WHAT IS REQUIRED –
Set down the whole listing below exactly. The pictures stay out.

DATA EXTRACT –
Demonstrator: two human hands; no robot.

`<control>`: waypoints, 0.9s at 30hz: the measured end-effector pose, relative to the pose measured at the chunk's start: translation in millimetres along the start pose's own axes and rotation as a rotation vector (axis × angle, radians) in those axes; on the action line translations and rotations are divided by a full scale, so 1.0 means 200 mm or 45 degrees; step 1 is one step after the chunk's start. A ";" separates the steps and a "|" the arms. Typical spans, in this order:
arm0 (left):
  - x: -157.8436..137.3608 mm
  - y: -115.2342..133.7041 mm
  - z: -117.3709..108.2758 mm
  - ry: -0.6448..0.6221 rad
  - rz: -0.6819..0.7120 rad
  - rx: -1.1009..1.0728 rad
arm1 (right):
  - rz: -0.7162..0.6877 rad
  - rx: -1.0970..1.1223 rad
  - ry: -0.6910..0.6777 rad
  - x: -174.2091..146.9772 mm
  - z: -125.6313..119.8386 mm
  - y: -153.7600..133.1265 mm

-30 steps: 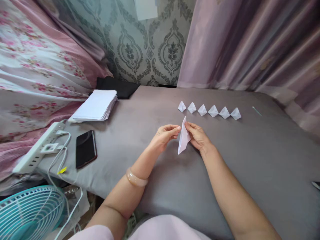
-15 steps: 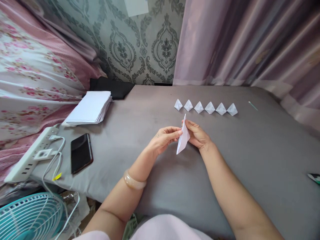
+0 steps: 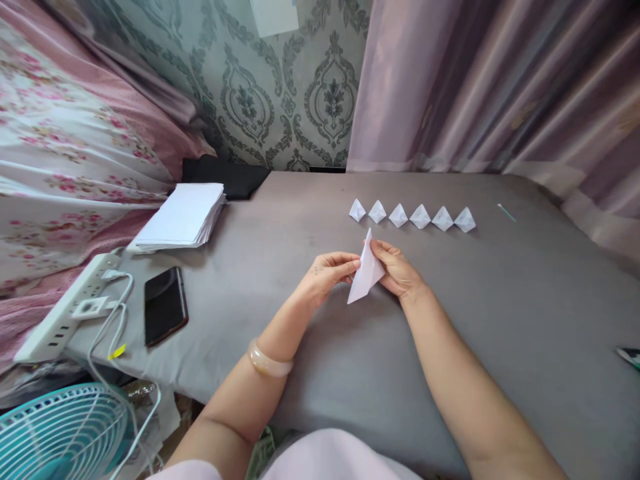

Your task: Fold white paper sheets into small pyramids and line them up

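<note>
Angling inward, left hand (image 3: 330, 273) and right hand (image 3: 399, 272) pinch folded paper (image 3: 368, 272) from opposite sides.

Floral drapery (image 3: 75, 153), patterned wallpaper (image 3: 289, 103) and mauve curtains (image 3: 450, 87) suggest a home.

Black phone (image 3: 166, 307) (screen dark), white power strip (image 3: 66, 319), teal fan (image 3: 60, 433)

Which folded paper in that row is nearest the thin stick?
The rightmost folded paper, with none between it and the thin stick; the others sit farther left.
</note>
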State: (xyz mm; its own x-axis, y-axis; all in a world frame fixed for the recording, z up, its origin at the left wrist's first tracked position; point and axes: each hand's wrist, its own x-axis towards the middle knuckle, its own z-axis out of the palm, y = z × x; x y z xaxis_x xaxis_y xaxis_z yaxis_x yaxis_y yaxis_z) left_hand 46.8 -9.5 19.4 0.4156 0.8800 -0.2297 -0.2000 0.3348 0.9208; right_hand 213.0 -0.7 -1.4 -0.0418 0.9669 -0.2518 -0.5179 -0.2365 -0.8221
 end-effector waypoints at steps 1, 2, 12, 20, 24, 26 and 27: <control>0.00 0.00 0.00 0.048 0.053 0.069 | -0.052 -0.056 0.035 0.00 0.00 0.00; 0.01 -0.01 -0.01 0.081 0.105 0.135 | -0.106 -0.122 0.066 0.01 0.01 0.01; 0.02 -0.05 -0.03 -0.046 0.239 0.403 | -0.621 -0.849 -0.152 -0.04 0.11 -0.02; -0.02 -0.03 -0.05 0.678 0.718 0.897 | -0.987 -1.290 0.028 -0.11 0.24 0.06; -0.02 -0.03 -0.05 0.690 0.776 0.957 | -1.057 -1.293 0.129 -0.12 0.27 0.11; -0.01 -0.03 -0.04 0.698 0.747 1.004 | -1.118 -1.351 0.184 -0.13 0.26 0.12; -0.01 -0.03 -0.03 0.694 0.741 1.020 | -1.150 -1.398 0.214 -0.13 0.26 0.12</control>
State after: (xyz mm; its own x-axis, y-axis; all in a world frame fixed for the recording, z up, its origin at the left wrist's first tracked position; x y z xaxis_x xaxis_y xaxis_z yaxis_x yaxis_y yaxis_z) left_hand 41.8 -11.3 12.0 -0.0365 0.9268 0.3737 0.4710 -0.3139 0.8244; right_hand 156.8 -26.4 12.0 0.0797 0.8190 0.5683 0.6028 0.4144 -0.6818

RESPONSE BELOW –
Demonstrator: two human hands; no robot.

`<control>`: waypoints, 0.9s at 30hz: the measured end-effector pose, relative to the pose measured at the chunk's start: translation in millimetres along the start pose's own axes and rotation as a rotation vector (axis × angle, radians) in those axes; on the action line translations and rotations are divided by a full scale, so 1.0 means 200 mm or 45 degrees; step 1 is one step after the chunk's start. A ";" separates the steps and a "|" the arms. Typical spans, in this order:
arm0 (left):
  - x: -157.8436..137.3608 mm
  - y: -115.2342..133.7041 mm
  - z: -117.3709..108.2758 mm
  - ry: -0.6448..0.6221 rad
  - rz: -0.6819..0.7120 rad
  - rx: -1.1009..1.0728 rad
arm1 (right):
  - rz: -0.7162..0.6877 rad
  - rx: -1.0970..1.1223 rad
  - ry: -0.6910..0.6777 rad
  - x: -174.2091..146.9772 mm
  - z: -125.6313..119.8386 mm
  - y: -153.7600..133.1265 mm

-30 steps: 
-15 steps: 
+0 steps: 

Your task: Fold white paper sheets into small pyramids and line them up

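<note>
Angling inward, left hand (image 3: 330, 273) and right hand (image 3: 399, 272) pinch folded paper (image 3: 368, 272) from opposite sides.

Floral drapery (image 3: 75, 153), patterned wallpaper (image 3: 289, 103) and mauve curtains (image 3: 450, 87) suggest a home.

Black phone (image 3: 166, 307) (screen dark), white power strip (image 3: 66, 319), teal fan (image 3: 60, 433)

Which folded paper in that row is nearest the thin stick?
The rightmost folded paper, with none between it and the thin stick; the others sit farther left.
</note>
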State: (xyz mm; its own x-axis, y-axis; all in a world frame fixed for the recording, z up, its origin at the left wrist's first tracked position; point and axes: each hand's wrist, its own x-axis towards the middle knuckle, its own z-axis out of the palm, y = z × x; x y z xaxis_x xaxis_y xaxis_z yaxis_x yaxis_y yaxis_z) left_hand 46.8 -9.5 19.4 0.4156 0.8800 -0.2297 -0.2000 0.3348 0.9208; right_hand 213.0 -0.7 -1.4 -0.0418 0.9669 -0.2518 -0.5179 -0.2365 -0.8221
 end-effector waypoints at steps 1, 2, 12, 20, 24, 26 and 27: <control>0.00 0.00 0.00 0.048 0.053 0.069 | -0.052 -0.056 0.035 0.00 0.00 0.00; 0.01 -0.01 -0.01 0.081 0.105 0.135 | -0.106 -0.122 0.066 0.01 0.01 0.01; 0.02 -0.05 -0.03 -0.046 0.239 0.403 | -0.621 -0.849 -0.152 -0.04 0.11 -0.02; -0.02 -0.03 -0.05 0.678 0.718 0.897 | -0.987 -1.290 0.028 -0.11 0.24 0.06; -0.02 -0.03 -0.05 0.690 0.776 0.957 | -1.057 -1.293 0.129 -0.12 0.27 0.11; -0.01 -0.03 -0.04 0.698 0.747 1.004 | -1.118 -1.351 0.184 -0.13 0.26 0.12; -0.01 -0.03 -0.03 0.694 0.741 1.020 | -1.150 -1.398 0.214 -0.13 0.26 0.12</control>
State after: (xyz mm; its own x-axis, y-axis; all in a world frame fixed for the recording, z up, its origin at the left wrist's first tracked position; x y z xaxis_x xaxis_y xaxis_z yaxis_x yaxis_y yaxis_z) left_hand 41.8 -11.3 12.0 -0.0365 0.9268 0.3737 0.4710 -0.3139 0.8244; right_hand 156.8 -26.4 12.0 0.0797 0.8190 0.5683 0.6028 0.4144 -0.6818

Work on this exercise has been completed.